# GOAL OF THE EXERCISE
Search the data for the string "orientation" and extract every line where it appears.

BEGIN EXERCISE DATA

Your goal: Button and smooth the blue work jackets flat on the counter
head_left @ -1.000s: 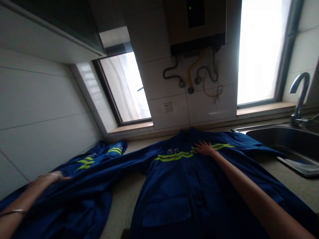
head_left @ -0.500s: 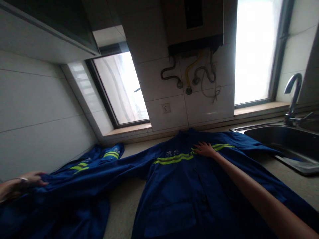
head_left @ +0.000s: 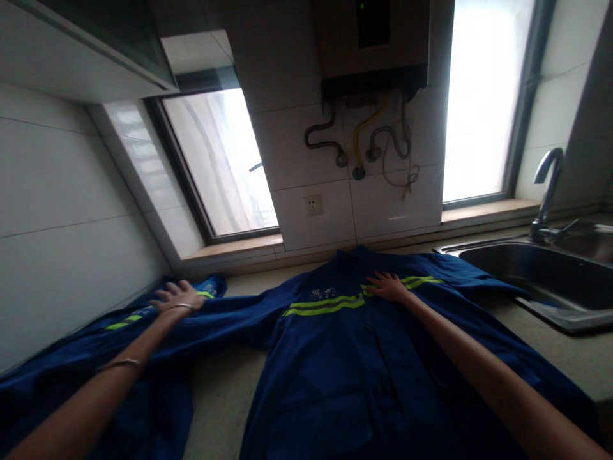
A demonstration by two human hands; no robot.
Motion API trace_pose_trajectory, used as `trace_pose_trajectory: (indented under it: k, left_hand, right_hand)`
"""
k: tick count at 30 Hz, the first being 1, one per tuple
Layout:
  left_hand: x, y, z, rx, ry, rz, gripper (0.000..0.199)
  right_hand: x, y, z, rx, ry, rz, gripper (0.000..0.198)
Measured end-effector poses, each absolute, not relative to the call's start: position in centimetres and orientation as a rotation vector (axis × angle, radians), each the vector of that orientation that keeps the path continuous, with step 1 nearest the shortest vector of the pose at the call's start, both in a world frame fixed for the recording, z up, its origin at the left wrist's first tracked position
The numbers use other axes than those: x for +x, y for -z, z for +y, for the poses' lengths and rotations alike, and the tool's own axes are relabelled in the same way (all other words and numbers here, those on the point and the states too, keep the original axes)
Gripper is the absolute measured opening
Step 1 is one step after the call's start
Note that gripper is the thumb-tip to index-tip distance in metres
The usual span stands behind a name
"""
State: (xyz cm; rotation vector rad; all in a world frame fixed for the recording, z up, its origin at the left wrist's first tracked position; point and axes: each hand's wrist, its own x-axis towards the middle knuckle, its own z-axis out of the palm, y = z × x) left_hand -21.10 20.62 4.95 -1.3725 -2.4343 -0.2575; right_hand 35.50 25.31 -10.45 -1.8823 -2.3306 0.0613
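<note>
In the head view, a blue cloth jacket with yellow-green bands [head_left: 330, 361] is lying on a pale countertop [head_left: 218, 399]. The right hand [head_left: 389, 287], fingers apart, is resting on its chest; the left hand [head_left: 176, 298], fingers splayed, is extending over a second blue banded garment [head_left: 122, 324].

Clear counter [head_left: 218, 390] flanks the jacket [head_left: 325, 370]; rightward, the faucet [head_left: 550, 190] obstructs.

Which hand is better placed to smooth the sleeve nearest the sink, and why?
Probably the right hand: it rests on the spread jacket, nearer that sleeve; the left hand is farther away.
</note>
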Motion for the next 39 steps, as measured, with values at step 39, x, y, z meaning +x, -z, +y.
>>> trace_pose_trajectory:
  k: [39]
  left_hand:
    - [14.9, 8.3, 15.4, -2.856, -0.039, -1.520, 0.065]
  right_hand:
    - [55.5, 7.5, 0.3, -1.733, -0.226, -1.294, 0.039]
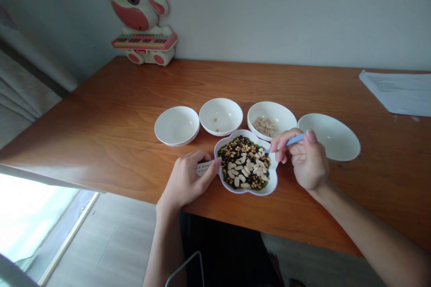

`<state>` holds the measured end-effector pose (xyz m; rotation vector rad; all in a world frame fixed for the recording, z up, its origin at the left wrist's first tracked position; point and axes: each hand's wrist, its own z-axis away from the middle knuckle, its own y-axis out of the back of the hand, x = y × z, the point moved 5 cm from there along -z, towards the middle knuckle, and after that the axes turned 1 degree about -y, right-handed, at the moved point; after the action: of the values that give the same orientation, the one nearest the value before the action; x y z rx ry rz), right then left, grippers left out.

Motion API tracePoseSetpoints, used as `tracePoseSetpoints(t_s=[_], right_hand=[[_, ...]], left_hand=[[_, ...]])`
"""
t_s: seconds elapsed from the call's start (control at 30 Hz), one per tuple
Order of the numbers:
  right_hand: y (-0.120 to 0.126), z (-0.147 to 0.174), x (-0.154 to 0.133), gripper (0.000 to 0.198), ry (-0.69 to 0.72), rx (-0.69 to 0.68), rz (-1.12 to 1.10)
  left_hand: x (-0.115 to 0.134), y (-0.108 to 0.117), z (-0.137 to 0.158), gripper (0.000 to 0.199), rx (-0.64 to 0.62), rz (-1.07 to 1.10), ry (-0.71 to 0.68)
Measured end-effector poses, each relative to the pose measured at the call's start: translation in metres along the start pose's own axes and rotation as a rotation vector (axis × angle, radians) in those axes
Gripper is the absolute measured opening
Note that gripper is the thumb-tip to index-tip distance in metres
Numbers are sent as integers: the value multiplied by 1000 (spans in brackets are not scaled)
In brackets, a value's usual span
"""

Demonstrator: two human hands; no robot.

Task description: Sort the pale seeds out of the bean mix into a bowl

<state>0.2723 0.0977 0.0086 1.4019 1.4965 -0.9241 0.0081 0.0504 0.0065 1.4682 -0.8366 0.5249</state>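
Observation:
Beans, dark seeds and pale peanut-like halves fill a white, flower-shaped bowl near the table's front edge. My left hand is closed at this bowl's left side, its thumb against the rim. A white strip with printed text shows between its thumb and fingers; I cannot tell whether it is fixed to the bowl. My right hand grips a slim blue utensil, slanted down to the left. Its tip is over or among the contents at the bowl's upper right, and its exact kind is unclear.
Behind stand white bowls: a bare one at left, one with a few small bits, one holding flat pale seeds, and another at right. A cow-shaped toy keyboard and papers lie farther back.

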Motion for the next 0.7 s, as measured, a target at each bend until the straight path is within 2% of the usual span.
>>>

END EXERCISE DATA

# SOLUTION FOR THIS EXERCISE
Measured end-effector poses, each absolute, not relative to the call's start: position in centimetres and orientation as a rotation vector (axis × angle, radians), each the vector of that orientation that keeps the path continuous, with step 1 nearest the shortest vector of the pose at the call's start, both in a world frame fixed for the recording, z up, its origin at the left wrist's first tracked position
`<state>` holds the measured end-effector pose (xyz m; rotation vector rad; all in a world frame fixed for the recording, z up, its origin at the left wrist's first tracked position; point and axes: each hand's wrist, its own z-axis away from the middle knuckle, its own y-axis out of the back of the hand, x = y × z, the point moved 5 cm from there along -z, towards the middle knuckle, and after that the axes turned 1 degree about -y, right-handed, at the moved point; after the action: of the values that give the same orientation, the one nearest the value before the action; x y z rx ry rz), right then left, grippers left out.

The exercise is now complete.